Spotlight: Bedouine

Mike Ayers on June 20, 2019
Spotlight: Bedouine

photo by Antonia Barrowman

Azniv Korkejian never meant to write an album with so much bird imagery. But it happened anyway. “It wasn’t intentional at all,” the 34-year-old musician says of her new record, Bird Songs of a Killjoy. “I only became conscious of it after I amassed all these songs.”

It’s this type of thinking that has guided Korkejian’s career, which didn’t start in earnest until after she turned 30. Her incredible backstory, though, illustrates how serendipitous it was from the outset.

Born in Aleppo, Syria, Korkejian moved with her family to Saudi Arabia when she was very young, where they lived on an American compound. She started taking piano lessons when she was five but didn’t truly latch on to the instrument like her mother would have hoped. The family relocated to the United States when she was 10, landing first in Boston before settling in the suburbs of Houston. Korkejian once again flirted with music in high school, playing trumpet in her school’s marching band. “I realized in my late teens that it was actually cool to have musical skills,” she recalls. “But it wasn’t until college that I had a guitar of my own. It was really intuitive.”

Korkejian continued wandering throughout her twenties. She spent several years on a farm in Kentucky, living with a friend’s mother whose son was set to attend Savannah College of Art & Design in Georgia. On a chance visit to the school, she was offered a scholarship and, in 2011, she graduated with a degree in sound design, before relocating to Los Angeles soon after to try her hand in the entertainment industry. For several years, Korkejian worked as a dialog editor for television and movies.


Throughout those years of cross-country living, she started writing songs on the guitar that she would eventually collect for her 2017 debut breakout, Bedouine. For that, Korkejian teamed up with Gus Seyffert (Norah Jones, Sia), who she met via the Los Angeles music scene that she was hanging around. Together, along with a backing band that included Beck’s longtime guitarist Smokey Hormel, they crafted a stunning collection of wispy folk tunes that defy any particular place in time—but certainly have echoes of the greats like Joni, Joan and Emmylou. At the forefront is Korkejian’s voice: It’s a bit deep, but one of the things you notice immediately is that she sings with vulnerability and tenderness, while also displaying a sense of daring confidence. Her album was a critical hit and she soon found herself playing gigs all over the world with Fleet Foxes, Real Estate, Father John Misty and Michael Kiwanuka.

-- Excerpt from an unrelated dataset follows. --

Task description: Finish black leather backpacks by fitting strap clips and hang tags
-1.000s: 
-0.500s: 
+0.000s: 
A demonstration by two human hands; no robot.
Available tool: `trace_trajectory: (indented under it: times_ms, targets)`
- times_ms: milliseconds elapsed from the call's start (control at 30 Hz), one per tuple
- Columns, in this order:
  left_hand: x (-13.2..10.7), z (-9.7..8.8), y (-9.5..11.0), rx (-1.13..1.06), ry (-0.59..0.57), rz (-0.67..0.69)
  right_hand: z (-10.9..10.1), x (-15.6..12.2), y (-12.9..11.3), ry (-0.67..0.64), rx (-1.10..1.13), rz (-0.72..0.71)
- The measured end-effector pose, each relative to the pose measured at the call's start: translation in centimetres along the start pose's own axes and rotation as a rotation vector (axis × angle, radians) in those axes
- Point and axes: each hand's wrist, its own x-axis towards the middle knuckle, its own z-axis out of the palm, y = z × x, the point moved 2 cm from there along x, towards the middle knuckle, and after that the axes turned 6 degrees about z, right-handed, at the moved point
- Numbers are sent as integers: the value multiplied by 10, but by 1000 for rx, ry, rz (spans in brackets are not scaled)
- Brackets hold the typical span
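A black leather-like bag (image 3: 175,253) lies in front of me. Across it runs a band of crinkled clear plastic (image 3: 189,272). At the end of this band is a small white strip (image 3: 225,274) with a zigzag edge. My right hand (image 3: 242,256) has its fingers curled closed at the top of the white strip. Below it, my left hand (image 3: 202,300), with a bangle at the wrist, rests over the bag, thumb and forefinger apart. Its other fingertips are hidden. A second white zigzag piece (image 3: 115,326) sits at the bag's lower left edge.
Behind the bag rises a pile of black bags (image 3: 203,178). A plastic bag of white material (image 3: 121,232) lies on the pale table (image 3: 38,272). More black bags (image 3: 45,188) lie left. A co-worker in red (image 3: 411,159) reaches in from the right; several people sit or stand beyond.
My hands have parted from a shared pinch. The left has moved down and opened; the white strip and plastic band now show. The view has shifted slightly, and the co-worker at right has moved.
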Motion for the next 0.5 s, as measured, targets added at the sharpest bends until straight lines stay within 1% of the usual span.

Korkejian chose the stage name of Bedouine as an homage to her nomadic upbringing, a concept that always brings her back to her roots. “Maybe it was because of my mom—she had so much Bedouin jewelry,” she says. “We had such an ex-pat life. We were living around mostly Westerners. But you hear the prayers five times a day. There’s no escaping it. The culture was always around.”

For Bird Songs of a Killjoy, Korkejian continues down the folk path of her first album, with a bit more orchestration mixed in, giving the album a lush and, at times, otherworldly feel. And Korkejian says the pressure of a sophomore LP was on.

“I was definitely more conscious of it, which is bittersweet,” the singer says. “[For] the first album, I wasn’t so conscious of deadlines. There’s just something really magical about the process when you don’t have to think about that stuff. I can only imagine it enters your psyche.”


And back to the bird thing: Along with the album’s title, three songs, “Bird,” “Bird Gone Wild” and “Hummingbird,” anchor the middle of the set. They’re gorgeous stories, often touching on narrowly avoided loss, set to flourishing strings. But the true highlight comes right at the beginning: “Under the Night” starts off sounding like an homage to that time Korkejian spent in Kentucky, missing the horses, missing the night sky, missing life in the slow lane. A quiet, acoustic guitar anchors her voice before a faint rhythm kicks in with some fluttering strings. But it’s not really about a lost place; it’s the metaphorical loss of a hope that never came to fruition: “Are we two people never getting together/ I will follow your roads/ As wide as the air, as wild as a storm,” she sings in the chorus.

Korkejian’s creative streak doesn’t seem to be coming to a halt any time soon, either. She says she’s always writing and has a song bank that she plucks from when it’s time to record again. “I think all my records will be gradual,” she says. “For the next record, I already have a lot of songs I didn’t get around to.”